Description of the task: From the records below, copy every line that contains the word "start".

**** Supplied records ****

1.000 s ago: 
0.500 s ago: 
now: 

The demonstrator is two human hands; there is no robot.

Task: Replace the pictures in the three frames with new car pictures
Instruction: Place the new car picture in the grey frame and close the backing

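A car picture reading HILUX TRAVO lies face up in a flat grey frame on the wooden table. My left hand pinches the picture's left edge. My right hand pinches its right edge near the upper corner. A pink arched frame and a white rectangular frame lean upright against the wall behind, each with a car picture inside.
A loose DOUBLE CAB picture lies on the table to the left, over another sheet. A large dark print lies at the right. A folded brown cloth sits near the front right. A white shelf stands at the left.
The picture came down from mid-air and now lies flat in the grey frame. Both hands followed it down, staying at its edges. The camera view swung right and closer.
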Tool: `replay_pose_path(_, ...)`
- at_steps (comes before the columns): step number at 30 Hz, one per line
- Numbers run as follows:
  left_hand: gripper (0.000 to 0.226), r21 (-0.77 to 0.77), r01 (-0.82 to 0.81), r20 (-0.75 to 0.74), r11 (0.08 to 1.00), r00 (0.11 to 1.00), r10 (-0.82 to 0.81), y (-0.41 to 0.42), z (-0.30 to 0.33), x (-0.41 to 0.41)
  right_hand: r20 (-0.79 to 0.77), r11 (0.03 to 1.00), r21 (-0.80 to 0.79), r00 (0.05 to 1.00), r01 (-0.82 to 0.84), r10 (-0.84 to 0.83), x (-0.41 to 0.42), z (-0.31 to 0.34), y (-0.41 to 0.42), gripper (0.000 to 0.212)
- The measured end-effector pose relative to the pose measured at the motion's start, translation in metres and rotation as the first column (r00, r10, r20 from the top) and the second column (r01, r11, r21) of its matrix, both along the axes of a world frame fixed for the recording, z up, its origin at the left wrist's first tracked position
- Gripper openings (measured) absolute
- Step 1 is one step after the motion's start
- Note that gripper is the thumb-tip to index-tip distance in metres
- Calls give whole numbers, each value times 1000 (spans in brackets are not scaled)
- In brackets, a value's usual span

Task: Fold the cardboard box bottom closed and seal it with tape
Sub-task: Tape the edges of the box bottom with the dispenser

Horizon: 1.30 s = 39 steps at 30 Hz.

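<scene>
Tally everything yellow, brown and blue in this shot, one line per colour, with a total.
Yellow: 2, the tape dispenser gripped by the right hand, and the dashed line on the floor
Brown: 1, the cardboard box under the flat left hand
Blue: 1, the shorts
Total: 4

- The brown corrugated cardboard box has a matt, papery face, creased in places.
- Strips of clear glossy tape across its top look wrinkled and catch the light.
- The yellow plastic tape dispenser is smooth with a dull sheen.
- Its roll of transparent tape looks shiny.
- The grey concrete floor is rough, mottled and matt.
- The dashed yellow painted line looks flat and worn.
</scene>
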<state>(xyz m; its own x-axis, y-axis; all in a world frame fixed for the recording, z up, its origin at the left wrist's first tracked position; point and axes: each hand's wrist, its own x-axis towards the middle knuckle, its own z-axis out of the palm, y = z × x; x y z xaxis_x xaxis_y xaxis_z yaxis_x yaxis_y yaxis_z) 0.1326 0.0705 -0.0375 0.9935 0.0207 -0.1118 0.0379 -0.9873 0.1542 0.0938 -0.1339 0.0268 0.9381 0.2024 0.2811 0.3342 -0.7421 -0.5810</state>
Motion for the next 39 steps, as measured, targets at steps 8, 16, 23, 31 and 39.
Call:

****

Task output:
- The measured end-effector pose relative to the pose measured at the motion's start, translation in metres and rotation as the first column (r00, r10, r20 from the top) and the second column (r01, r11, r21) of its matrix, both along the axes of a world frame fixed for the recording, z up, its origin at the left wrist's first tracked position
- Step 1 is one step after the motion's start

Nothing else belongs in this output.